This is the best outline of the Go generics issue I've seen. As an outsider to the language (for now), thanks for writing this.
What's the current conversation on sharing binary code? Unless I'm missing something, this is fundamentally incompatible with generic functions that are optimized at compile time. Either the compiled version has to have implementations for "every valid type" or the shared code must be recompiled at the time it is consumed, right?
It looks like the Go ecosystem tends to discourage distributing precompiled binary packages, so maybe this is not a real issue.
Going meta regarding tech articles, I find that it is easy to read some text-heavy articles (this being one of them) while my eyes glaze over other text-heavy articles (I couldn't easily follow Dave Cheney's article on the same topic of Go generics a few days back, though with a slightly different focus and much shorter). I've wondered what is it about specific pages/articles/writing that make them flow nicely and make it easy to read -- is it the layout of the page (font/font-size/other styling) or is it how the writing flows together or is it a factor of how much thought the author put into presenting what they are thinking or is it me (time of day, interests, etc). Maybe it is just everything!

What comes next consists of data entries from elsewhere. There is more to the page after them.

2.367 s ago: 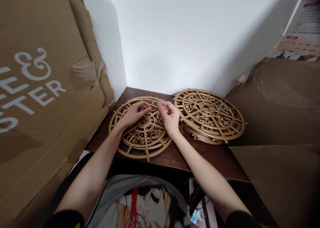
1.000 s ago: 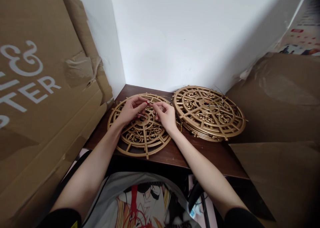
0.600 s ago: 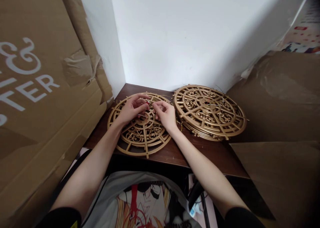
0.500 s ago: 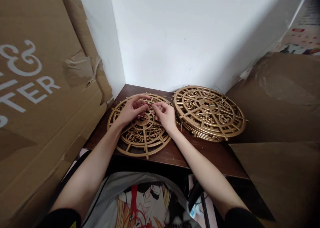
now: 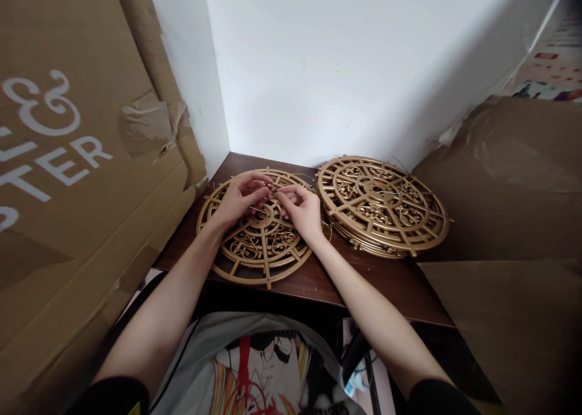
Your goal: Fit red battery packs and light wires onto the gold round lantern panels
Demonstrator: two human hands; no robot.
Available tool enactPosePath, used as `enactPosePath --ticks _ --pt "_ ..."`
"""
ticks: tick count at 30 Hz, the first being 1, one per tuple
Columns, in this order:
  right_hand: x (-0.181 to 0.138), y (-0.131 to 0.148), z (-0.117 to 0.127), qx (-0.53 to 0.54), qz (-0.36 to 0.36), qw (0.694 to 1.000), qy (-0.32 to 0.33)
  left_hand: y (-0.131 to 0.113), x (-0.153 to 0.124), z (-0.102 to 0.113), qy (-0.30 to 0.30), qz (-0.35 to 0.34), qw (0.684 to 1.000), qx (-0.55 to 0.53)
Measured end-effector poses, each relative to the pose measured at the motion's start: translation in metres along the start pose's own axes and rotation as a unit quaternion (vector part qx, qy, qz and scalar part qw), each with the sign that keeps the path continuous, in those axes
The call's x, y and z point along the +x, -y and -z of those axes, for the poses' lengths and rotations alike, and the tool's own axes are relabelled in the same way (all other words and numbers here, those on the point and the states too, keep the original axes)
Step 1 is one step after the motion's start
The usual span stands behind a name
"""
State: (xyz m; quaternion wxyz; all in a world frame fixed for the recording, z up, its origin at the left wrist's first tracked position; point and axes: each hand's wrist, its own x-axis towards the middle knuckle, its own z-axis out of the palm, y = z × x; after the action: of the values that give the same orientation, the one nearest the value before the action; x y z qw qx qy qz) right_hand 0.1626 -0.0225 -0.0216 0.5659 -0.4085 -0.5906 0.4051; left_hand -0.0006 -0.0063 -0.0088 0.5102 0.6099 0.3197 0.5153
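Observation:
A round gold openwork disc (image 5: pixel 261 254) lies flat on the dark brown table (image 5: pixel 318 278). Both hands rest over its centre. My left hand (image 5: pixel 239 200) has its fingers pinched together on a thin wire with a small red part. My right hand (image 5: pixel 304 209) is curled, its fingertips pinching the same thin wire close to the left hand's fingertips. What the wire joins to under the fingers is hidden. A stack of similar gold discs (image 5: pixel 382 206) sits to the right, with thin wires lying on top.
A large cardboard box (image 5: pixel 68 160) with white lettering leans at the left. More brown cardboard (image 5: pixel 504 179) crowds the right side and front right. A white wall (image 5: pixel 327 69) closes the back. My printed shirt shows below the table edge.
Both hands have shifted slightly toward the far side of the disc and their fingertips have come closer together. The discs have not moved.

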Motion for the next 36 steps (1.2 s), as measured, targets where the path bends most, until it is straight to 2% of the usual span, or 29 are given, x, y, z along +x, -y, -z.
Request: enactPosePath --ticks 5,13,15,20,23,27,33,36 --pt "-0.003 0.000 0.001 -0.067 0.035 0.997 -0.015 0.000 0.000 0.000 -0.021 -0.001 1.000 -0.018" --pt "-0.007 0.012 0.003 -0.119 0.164 0.975 -0.088 0.006 0.001 0.005 -0.056 -0.010 0.998 -0.040" --pt "-0.008 0.014 0.003 -0.132 0.173 0.973 -0.075 0.008 0.002 0.006 -0.071 -0.014 0.996 -0.045" --pt "-0.012 0.013 -0.002 -0.160 0.172 0.971 0.029 0.009 0.006 0.008 -0.109 -0.016 0.989 -0.097" --pt "-0.013 0.011 -0.004 -0.179 0.176 0.966 0.065 0.007 0.007 0.008 -0.120 -0.006 0.986 -0.112" --pt "-0.013 0.012 -0.004 -0.186 0.178 0.965 0.051 0.006 0.005 0.008 -0.103 -0.004 0.989 -0.111" --pt "-0.008 0.016 0.001 -0.127 0.180 0.972 -0.088 0.001 -0.001 0.005 -0.012 0.003 0.999 -0.032" --pt "-0.006 0.012 0.000 -0.084 0.142 0.982 -0.093 -0.001 -0.003 0.004 0.009 0.001 1.000 0.000"
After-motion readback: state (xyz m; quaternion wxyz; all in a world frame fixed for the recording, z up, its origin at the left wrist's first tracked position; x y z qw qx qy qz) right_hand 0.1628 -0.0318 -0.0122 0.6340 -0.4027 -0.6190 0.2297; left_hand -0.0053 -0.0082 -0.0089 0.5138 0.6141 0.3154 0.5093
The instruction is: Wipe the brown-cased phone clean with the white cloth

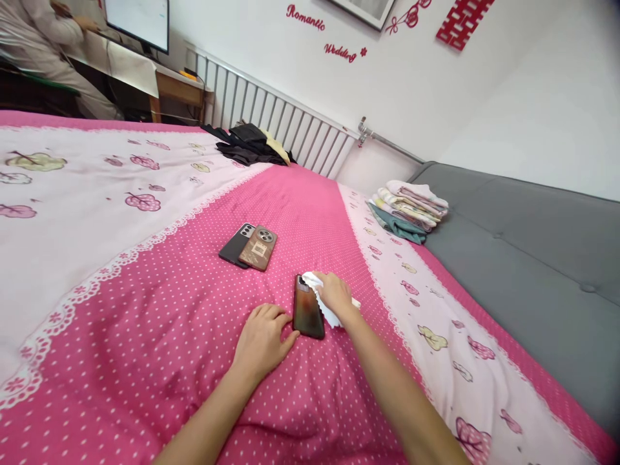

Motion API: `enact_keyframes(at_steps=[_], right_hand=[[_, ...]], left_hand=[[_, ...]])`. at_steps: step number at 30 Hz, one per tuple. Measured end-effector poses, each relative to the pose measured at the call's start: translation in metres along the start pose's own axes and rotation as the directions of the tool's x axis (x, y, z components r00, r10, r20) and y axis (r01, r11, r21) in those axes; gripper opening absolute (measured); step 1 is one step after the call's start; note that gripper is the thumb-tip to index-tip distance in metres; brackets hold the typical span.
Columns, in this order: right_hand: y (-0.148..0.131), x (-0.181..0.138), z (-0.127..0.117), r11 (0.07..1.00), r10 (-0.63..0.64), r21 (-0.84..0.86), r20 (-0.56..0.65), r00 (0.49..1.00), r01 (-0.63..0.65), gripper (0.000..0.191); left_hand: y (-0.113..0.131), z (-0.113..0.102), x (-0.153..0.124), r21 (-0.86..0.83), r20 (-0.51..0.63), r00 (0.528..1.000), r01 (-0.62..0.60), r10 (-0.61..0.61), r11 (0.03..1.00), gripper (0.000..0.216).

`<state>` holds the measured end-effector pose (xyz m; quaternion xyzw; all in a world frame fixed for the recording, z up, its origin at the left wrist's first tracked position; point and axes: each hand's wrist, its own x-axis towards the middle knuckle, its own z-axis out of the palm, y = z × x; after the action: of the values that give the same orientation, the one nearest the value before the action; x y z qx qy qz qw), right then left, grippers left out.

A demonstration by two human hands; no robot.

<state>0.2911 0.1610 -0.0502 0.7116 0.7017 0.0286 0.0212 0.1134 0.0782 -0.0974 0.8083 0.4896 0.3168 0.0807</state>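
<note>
Phone (307, 316) lies camera side up on the dotted bedspread (194, 336); the right hand (338, 295) grips a white cloth (327, 314) across its side, the left hand (263, 338) rests loosely spread alongside. Uneven pressure could tilt it on such soft support.

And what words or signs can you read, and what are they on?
"Romantic": on the wall.
"Wedding": also on the wall.
Red wall sign, top cut off: probably "囍".
Monitor: too blurred.
Label on brown phone: too small.
Phone partly under white cloth: nothing readable.
</note>
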Motion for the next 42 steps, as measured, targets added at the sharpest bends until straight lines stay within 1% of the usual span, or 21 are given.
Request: enact_keyframes(at_steps=[2,4,6,10,13,16,19,23,27,32,36,38,39,41,42], right_hand=[[0.0,0.001,0.0,1.0,-0.002,0.007,-0.005,1.0,0.002,0.041],[0.001,-0.008,-0.001,1.0,-0.017,0.013,-0.008,1.0,0.017,0.041],[0.002,-0.025,-0.002,0.999,-0.048,0.023,-0.012,0.999,0.048,0.042],[0.006,-0.074,-0.006,0.988,-0.139,0.071,-0.009,0.99,0.14,0.042],[0.006,-0.107,-0.011,0.971,-0.213,0.114,0.015,0.977,0.21,0.04],[0.003,-0.122,-0.015,0.959,-0.258,0.129,0.032,0.966,0.252,0.039],[-0.004,-0.115,-0.015,0.949,-0.281,0.155,0.016,0.96,0.275,0.038],[-0.019,-0.09,-0.008,0.935,-0.306,0.166,-0.067,0.95,0.313,0.038],[-0.029,-0.068,0.0,0.941,-0.292,0.141,-0.117,0.949,0.307,0.038],[-0.03,-0.056,0.004,0.939,-0.289,0.147,-0.157,0.944,0.312,0.04],[-0.025,-0.052,0.004,0.918,-0.293,0.219,-0.186,0.938,0.33,0.043],[-0.024,-0.051,0.002,0.893,-0.298,0.276,-0.232,0.926,0.357,0.045],[-0.024,-0.051,0.001,0.878,-0.293,0.307,-0.264,0.919,0.368,0.047],[-0.028,-0.053,-0.004,0.851,-0.249,0.373,-0.336,0.908,0.371,0.048],[-0.031,-0.054,-0.007,0.839,-0.215,0.403,-0.371,0.903,0.365,0.048]], left_hand=[[0.0,0.0,0.0,0.0,0.003,1.0,0.0,0.0,1.0,0.021],[0.0,0.0,0.0,0.0,0.002,1.0,-0.003,0.003,1.0,0.022],[-0.001,0.0,-0.001,0.001,0.001,1.0,-0.008,0.008,1.0,0.022],[-0.001,0.001,-0.001,0.006,0.004,1.0,-0.007,0.007,1.0,0.021],[-0.001,0.001,-0.001,0.005,0.012,1.0,-0.004,0.004,1.0,0.02],[-0.001,0.001,-0.001,0.003,0.013,1.0,-0.007,0.007,1.0,0.02],[-0.001,0.0,-0.001,0.003,0.017,1.0,-0.013,0.013,1.0,0.017],[-0.001,-0.001,-0.001,0.006,0.013,1.0,0.0,0.0,1.0,0.016],[-0.001,-0.001,-0.001,-0.006,0.003,1.0,0.017,-0.017,1.0,0.02],[0.0,0.001,0.0,-0.017,0.004,1.0,0.024,-0.024,1.0,0.025],[0.0,0.001,0.0,-0.042,-0.009,0.999,0.036,-0.037,0.998,0.026],[-0.002,0.001,-0.001,-0.09,-0.023,0.997,0.066,-0.069,0.994,0.031],[-0.003,0.001,-0.001,-0.137,-0.03,0.994,0.099,-0.103,0.986,0.037],[-0.005,-0.001,0.0,-0.302,-0.02,0.978,0.192,-0.207,0.934,0.05],[-0.005,-0.004,0.002,-0.419,-0.002,0.965,0.239,-0.264,0.876,0.055]])
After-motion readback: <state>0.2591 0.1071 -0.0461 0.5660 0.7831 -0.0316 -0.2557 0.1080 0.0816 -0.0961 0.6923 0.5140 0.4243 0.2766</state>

While the typesetting helps here, I think a lot is due to the writing style. Writing easy-to-read content is difficult, and it’s usually not that obvious when you’re reading it, because you’re absorbing the concepts rather than struggling with the language.
If I remember correctly, Go was only allows source packages and does whole-program optimizations. They designed their compiler to be fast to enable this.
The author promotes code generation as a practical solution to some problems — but doesn't mention the huge drawbacks for generics, which is why it's generally not used.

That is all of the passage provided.